◆ Supplied records:
================

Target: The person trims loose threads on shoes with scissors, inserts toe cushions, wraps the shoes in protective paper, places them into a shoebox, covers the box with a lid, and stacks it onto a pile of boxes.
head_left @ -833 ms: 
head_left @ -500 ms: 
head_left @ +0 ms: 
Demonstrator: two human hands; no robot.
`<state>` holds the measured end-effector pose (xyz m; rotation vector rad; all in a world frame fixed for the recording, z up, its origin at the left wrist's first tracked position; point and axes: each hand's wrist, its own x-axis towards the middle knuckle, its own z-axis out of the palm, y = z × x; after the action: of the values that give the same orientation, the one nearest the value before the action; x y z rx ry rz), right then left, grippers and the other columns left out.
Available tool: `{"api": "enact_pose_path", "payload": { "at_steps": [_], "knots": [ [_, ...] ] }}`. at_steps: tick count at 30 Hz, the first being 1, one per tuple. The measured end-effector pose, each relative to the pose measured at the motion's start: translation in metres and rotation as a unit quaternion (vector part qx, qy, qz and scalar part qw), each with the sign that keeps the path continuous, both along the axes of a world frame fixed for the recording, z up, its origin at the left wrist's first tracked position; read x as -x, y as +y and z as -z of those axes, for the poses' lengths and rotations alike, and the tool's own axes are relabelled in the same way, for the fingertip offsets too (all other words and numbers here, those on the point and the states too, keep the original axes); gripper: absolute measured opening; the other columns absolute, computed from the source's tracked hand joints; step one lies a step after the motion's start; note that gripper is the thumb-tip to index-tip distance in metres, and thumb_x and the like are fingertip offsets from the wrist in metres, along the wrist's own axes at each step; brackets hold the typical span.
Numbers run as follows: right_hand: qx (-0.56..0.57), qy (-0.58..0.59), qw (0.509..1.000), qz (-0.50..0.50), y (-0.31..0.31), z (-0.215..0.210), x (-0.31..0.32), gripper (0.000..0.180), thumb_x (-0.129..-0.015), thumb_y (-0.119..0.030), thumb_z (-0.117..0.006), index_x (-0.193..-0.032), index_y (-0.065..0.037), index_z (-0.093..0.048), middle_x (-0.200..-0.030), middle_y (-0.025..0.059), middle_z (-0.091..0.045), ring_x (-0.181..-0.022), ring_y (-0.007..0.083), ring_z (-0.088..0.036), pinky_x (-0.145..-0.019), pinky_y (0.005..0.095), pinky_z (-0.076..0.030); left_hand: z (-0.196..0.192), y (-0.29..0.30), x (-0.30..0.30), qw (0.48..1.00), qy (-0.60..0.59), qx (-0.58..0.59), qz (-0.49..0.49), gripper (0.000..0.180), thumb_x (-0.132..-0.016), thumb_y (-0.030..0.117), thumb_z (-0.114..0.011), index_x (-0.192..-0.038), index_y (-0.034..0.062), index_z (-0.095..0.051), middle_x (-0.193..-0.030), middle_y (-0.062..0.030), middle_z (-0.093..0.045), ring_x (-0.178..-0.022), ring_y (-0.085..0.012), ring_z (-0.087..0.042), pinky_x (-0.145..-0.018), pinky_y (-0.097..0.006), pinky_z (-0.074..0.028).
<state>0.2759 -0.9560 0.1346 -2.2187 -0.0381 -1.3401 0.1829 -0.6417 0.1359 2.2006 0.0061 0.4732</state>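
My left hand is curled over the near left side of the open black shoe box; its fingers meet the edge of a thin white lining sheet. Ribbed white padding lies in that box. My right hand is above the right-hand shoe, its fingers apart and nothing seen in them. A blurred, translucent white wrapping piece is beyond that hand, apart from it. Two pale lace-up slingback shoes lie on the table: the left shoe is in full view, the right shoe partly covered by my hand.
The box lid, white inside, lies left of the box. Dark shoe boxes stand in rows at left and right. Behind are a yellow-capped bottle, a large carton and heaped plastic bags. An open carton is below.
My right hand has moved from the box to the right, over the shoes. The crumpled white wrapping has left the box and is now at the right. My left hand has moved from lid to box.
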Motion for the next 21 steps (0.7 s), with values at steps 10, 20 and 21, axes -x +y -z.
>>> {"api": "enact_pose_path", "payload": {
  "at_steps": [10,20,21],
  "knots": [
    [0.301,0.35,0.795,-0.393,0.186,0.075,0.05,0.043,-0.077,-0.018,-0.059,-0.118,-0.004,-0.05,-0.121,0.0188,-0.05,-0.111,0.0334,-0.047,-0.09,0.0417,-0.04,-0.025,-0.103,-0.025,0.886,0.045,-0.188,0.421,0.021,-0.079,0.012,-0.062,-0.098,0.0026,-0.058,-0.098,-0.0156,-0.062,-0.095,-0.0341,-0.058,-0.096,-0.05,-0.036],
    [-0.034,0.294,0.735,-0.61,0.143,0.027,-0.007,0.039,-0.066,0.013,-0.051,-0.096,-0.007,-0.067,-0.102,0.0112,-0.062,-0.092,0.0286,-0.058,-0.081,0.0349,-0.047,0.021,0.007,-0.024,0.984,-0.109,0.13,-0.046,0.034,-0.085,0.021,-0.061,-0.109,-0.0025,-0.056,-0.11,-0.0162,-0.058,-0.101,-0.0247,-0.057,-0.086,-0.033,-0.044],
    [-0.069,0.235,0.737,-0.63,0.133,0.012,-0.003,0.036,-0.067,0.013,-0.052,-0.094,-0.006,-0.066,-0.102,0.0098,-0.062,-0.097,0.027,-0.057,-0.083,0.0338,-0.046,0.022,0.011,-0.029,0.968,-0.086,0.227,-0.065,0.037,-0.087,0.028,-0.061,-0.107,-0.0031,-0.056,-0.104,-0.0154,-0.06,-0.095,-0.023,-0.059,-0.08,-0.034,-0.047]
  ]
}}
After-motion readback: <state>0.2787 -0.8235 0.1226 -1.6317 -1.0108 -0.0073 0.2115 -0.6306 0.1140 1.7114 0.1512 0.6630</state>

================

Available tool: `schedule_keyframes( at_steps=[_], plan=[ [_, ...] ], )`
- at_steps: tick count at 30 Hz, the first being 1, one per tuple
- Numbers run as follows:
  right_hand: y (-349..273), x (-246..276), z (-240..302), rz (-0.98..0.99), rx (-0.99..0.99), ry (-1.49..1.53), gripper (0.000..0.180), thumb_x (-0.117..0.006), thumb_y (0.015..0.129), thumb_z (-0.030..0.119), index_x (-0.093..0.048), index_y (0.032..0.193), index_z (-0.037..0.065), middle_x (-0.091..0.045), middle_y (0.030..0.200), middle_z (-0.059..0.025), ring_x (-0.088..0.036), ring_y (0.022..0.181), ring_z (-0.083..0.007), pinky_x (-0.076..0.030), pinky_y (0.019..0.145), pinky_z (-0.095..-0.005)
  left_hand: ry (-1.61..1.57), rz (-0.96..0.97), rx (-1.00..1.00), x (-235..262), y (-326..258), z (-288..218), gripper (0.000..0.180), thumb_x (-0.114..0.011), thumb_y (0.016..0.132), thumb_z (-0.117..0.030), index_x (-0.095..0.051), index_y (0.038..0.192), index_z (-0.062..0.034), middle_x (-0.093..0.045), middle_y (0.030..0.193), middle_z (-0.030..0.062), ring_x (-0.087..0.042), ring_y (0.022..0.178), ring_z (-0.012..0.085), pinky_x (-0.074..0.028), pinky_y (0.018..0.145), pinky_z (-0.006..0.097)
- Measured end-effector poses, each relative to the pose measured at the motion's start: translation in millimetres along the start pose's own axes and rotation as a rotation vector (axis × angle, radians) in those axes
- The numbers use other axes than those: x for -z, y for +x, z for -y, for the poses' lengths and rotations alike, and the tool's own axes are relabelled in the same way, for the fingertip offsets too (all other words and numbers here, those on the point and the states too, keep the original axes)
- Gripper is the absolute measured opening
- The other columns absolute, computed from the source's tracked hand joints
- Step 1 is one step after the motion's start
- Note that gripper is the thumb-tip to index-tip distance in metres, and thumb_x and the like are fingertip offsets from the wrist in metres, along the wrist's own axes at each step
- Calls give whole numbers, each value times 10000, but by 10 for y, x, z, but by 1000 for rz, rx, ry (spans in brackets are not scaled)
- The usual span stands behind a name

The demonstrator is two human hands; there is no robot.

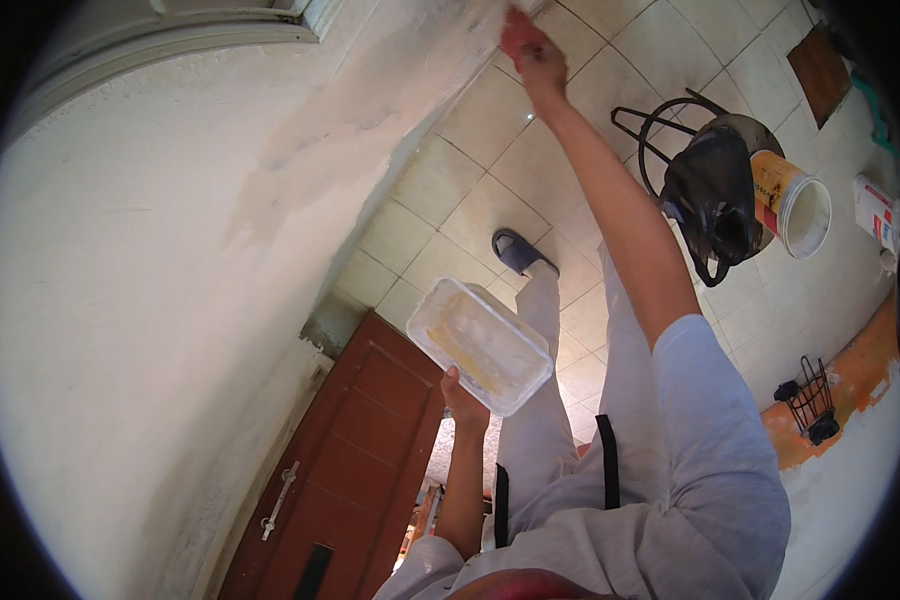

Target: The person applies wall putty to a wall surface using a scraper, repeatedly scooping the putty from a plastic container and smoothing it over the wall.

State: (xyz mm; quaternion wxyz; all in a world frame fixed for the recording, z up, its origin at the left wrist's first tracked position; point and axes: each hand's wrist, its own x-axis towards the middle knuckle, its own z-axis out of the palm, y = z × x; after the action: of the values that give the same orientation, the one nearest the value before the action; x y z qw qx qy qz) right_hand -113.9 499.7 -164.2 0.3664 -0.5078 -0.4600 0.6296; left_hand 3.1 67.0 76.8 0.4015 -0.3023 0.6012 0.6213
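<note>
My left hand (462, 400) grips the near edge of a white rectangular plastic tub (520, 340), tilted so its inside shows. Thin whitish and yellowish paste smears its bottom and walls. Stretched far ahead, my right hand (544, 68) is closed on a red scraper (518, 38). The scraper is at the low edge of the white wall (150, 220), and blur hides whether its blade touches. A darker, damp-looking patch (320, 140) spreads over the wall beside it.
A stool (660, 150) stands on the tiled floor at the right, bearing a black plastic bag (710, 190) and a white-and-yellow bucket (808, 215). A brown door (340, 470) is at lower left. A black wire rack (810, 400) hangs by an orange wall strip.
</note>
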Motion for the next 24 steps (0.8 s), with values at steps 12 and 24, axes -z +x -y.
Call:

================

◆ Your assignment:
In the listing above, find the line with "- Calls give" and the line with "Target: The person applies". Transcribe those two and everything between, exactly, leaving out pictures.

◆ Task solution:
- Calls give whole numbers, each value times 10000, but by 10 for y, x, z, but by 1000 for rz, rx, ry (spans in brackets are not scaled)
- The usual span stands behind a name

The demonstrator is two human hands; there is no robot.


Target: The person applies wall putty to a wall surface using a scraper, repeatedly scooping the putty from a plastic container and smoothing it over the wall.

The work on the exercise is done.